### Exercise prompt
If a line of the records contains the string "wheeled", copy it out.

>>>>>

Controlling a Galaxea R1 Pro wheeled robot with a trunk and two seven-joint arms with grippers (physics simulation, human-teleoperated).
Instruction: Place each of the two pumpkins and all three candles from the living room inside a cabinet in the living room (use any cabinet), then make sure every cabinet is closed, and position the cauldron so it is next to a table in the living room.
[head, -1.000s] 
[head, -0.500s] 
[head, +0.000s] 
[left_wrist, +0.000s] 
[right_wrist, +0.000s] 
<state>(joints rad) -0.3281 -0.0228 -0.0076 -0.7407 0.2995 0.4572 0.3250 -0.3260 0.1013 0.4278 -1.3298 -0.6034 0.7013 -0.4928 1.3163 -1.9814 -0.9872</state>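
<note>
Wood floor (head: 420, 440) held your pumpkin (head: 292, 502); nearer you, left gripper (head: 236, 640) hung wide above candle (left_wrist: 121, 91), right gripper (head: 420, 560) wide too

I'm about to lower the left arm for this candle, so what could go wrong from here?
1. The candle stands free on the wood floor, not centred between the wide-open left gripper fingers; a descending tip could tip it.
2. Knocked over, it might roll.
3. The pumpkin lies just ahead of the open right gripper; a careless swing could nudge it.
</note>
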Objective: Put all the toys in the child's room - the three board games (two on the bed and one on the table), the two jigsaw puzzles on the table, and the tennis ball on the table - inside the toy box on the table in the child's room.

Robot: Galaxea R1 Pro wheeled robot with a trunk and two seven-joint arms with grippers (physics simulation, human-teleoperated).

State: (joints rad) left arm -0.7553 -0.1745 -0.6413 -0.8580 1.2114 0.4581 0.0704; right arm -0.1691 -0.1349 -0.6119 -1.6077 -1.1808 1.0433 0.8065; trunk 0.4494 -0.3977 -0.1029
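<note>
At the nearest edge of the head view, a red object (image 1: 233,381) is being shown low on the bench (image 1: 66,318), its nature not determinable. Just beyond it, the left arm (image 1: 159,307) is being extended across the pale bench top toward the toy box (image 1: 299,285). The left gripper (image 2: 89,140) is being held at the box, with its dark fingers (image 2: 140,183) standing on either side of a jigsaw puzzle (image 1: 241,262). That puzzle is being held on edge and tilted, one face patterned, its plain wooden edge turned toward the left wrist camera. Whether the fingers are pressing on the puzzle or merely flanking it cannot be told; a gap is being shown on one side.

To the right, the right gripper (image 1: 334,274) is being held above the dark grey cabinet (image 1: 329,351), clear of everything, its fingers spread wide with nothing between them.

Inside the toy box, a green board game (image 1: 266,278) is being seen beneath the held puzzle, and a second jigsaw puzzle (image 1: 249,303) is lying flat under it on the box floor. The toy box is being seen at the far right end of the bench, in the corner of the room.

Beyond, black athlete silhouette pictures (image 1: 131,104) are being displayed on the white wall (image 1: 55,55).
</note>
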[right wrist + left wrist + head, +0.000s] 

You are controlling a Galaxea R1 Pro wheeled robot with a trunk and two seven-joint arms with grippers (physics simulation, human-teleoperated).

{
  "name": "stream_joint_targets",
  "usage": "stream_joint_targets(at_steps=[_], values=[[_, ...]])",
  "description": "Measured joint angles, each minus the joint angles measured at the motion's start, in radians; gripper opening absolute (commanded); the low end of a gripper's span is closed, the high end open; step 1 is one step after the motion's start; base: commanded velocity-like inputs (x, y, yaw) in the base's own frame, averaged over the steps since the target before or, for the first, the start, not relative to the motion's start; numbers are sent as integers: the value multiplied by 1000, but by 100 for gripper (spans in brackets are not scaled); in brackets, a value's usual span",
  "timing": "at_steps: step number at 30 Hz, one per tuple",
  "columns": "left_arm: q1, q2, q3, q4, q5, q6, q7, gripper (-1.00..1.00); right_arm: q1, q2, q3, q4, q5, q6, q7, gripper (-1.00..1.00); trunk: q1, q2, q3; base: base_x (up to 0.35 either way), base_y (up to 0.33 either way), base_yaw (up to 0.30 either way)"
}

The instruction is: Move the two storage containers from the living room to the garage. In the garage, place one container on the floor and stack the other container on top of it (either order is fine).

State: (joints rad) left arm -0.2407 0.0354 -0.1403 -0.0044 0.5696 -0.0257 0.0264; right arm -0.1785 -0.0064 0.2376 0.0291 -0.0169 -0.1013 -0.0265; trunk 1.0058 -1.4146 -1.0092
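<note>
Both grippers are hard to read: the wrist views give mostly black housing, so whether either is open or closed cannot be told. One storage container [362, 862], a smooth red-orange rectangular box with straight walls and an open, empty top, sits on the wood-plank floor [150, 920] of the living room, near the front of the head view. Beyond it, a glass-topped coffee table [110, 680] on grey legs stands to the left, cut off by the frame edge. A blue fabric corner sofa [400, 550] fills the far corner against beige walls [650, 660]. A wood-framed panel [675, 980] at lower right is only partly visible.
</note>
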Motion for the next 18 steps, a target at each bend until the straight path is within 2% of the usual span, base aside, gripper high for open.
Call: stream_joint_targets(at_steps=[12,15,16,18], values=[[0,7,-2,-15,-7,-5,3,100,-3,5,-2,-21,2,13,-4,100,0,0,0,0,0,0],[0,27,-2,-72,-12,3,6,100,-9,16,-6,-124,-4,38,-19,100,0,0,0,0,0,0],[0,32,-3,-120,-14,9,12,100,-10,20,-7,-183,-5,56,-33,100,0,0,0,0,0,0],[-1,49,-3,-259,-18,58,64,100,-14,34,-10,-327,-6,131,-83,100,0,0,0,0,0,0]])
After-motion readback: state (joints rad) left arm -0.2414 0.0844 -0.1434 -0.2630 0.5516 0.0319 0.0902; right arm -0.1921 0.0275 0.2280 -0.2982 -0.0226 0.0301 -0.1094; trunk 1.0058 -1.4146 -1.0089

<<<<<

### Task answer
Controlling a Galaxea R1 Pro wheeled robot with a trunk and two seven-joint arms with grippers (physics simulation, human-teleoperated).
Robot: Galaxea R1 Pro wheeled robot with a trunk and two seven-joint arms with grippers (physics simulation, human-teleoperated).
You are controlling a Galaxea R1 Pro wheeled robot with a trunk and two seven-joint arms with grippers (physics simulation, human-teleoperated).

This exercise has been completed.